Tuesday has gone missing

The witch Moreg has asked for my help

The witch Moreg has need of my skill – yes, really

She scribbled over her first attempt and discarded it in the wastebasket when she remembered that honesty wasn’t what they were going for. Not that he would believe her anyway … Then she tried again.

Dear Dad,

I’ve gone to help Mum and the girls at the travelling fair, sorry.

There is half a roast chicken in the icebox, and a loaf of bread under the tea towel.

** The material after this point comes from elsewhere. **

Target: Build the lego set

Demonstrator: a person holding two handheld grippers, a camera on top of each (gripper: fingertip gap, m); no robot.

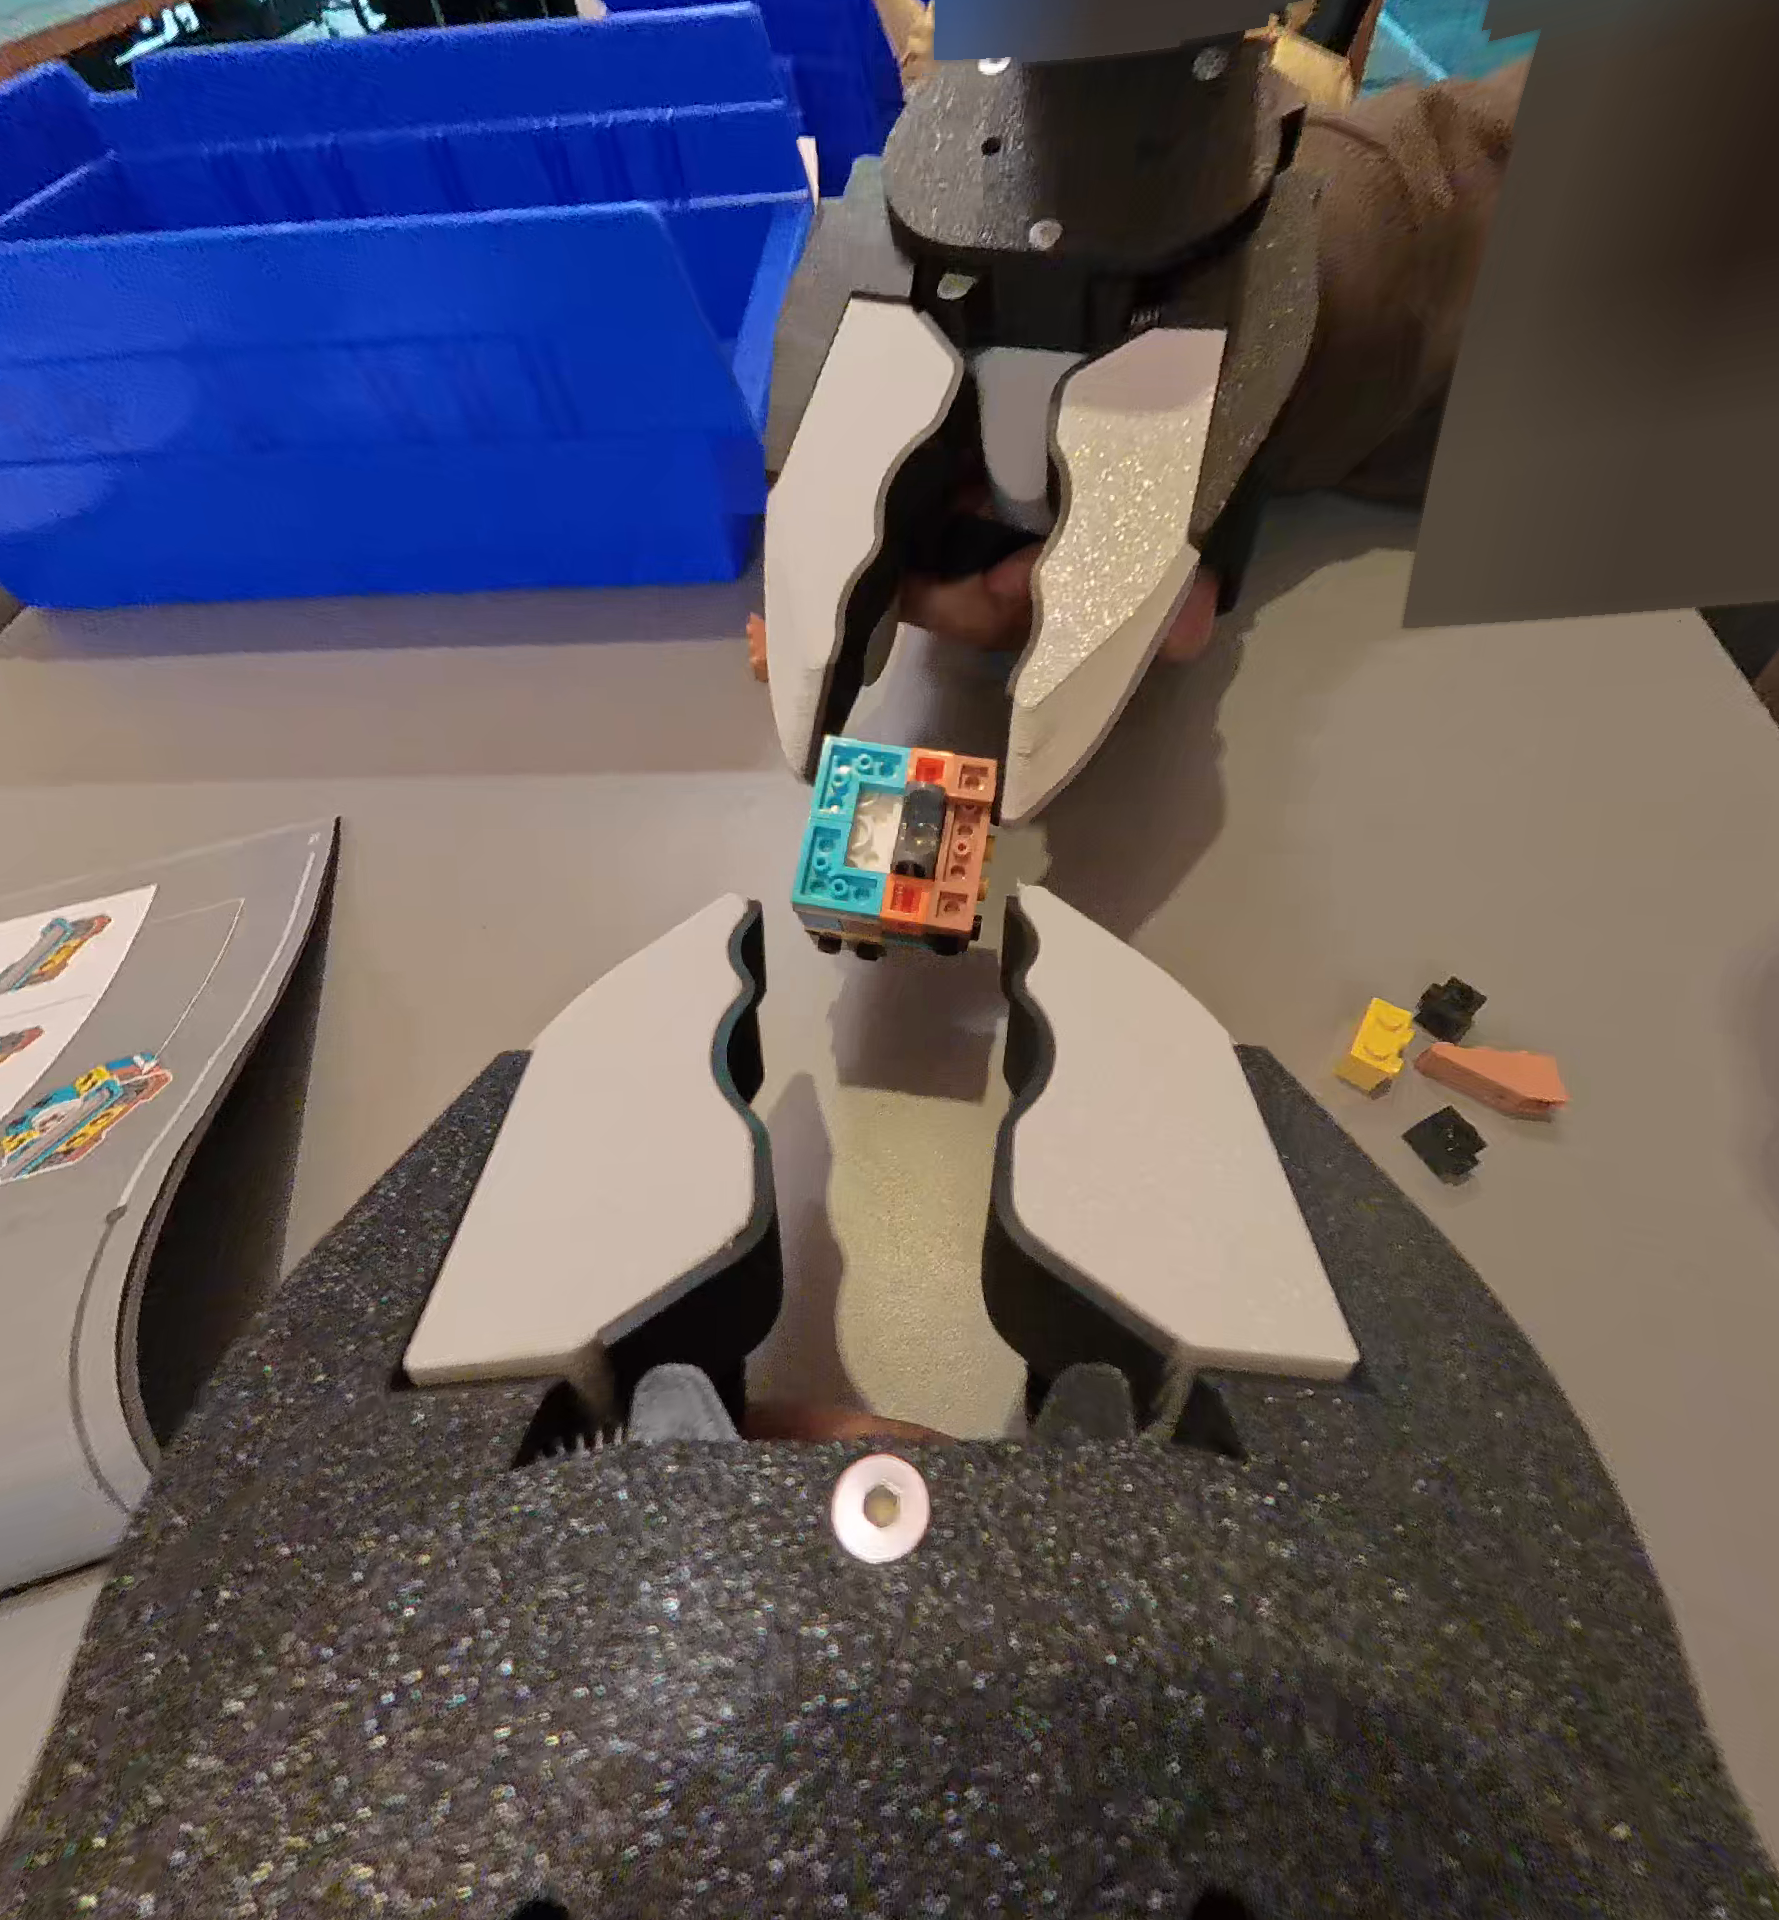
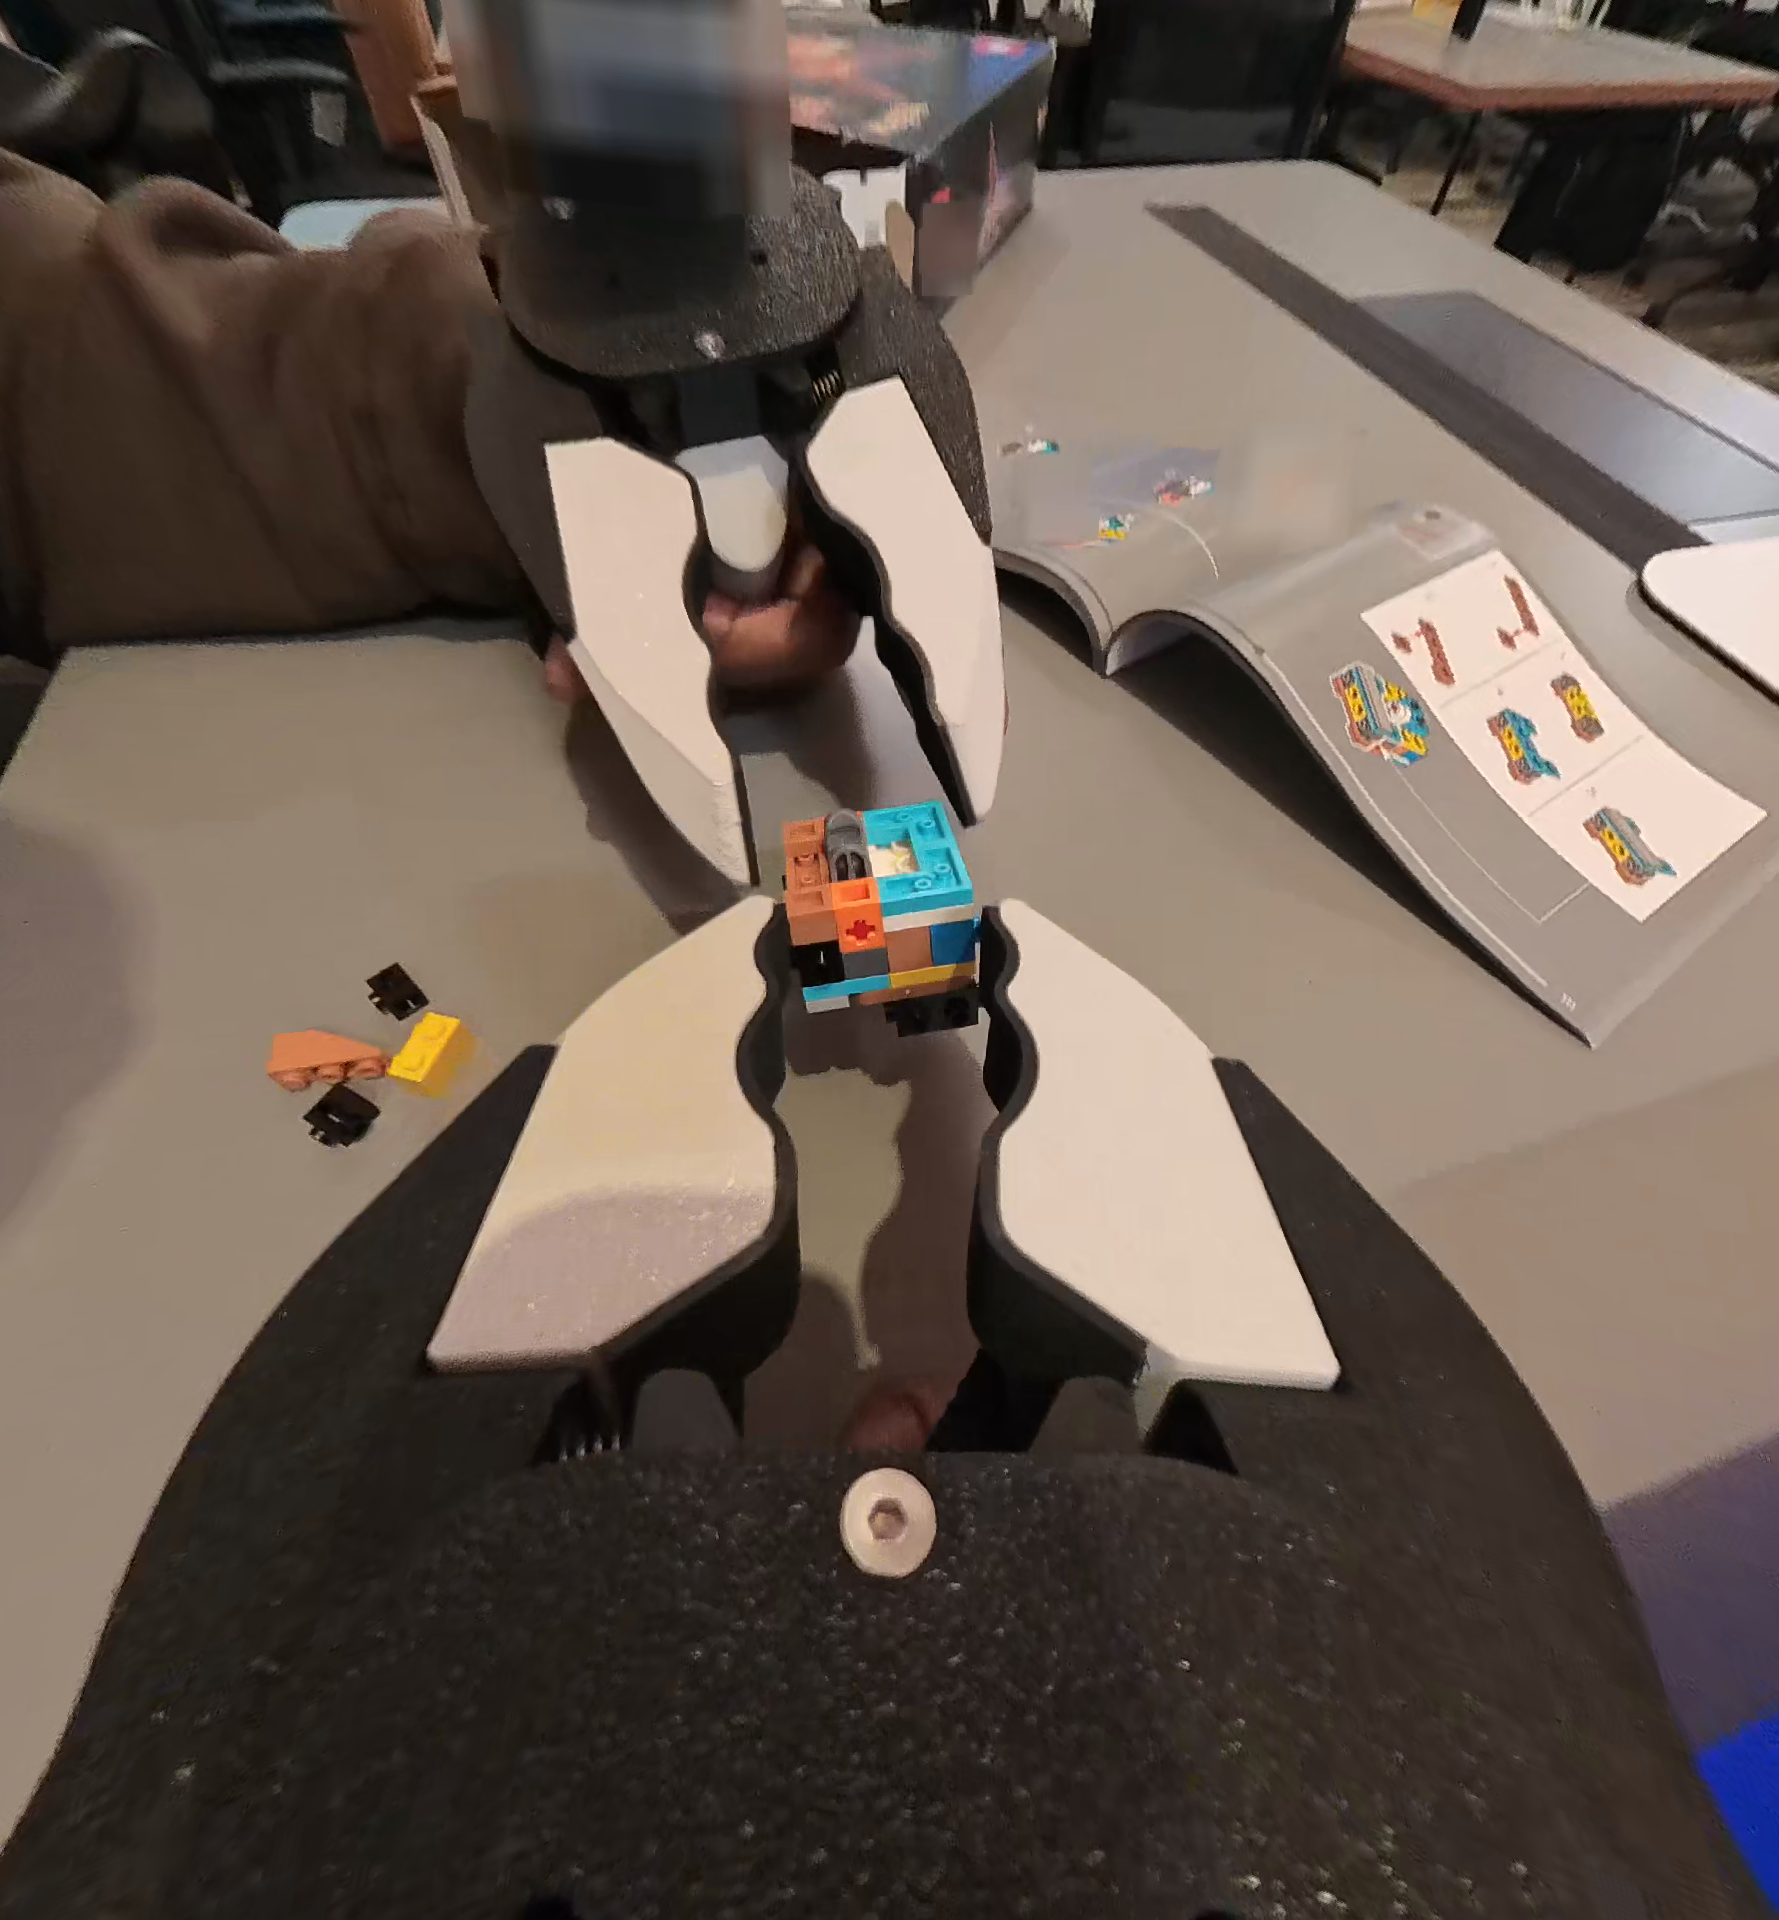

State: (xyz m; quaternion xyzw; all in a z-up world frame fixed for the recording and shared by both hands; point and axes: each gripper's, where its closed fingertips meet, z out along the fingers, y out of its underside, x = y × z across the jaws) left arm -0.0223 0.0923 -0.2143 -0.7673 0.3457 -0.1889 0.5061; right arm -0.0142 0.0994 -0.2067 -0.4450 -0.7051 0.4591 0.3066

If I’m not back in a week, please visit Wheezy for me. He likes the red Leighton apples, and won’t be fooled by the green gumbos.

Love,

Willow

Leaving the note on the kitchen table, she tried not to think of what her father would say when he got home. Or what he would do to her when he realised that she wasn’t with her mother and sisters at the travelling fair. There was no point in thinking about it.

Borrowed trouble. That’s what her dad called it. He always said that the god Wol provided enough daily things to worry about and there was no use borrowing tomorrow’s troubles as well. Though Willow doubted he’d appreciate her using his own logic against him.

Green hairy bag in hand, she whispered a warning to Oswin to keep quiet or she’d hand him over to Moreg Vaine for her ginger pickling, and with slightly trembling knees she closed the cottage door.

‘Ready?’ asked Moreg, who eyed the bag with some surprise, though she didn’t comment.

Willow definitely didn’t feel ready.

4

The Portal Pantry

As Willow followed the witch down the lane, leaving the cottage behind, there was a small part of her that wished one of her sisters – preferably Camille – would walk past just then. She thought how nice it would be to tell her that the most revered witch in all of Starfell needed her help.

But of course they passed no one. They walked along the winding dirt road that led away from Grinfog and its rolling fields and orchards. It forked left towards the shadowy woods that loomed on the horizon – woods that Willow had always been encouraged to stay out of.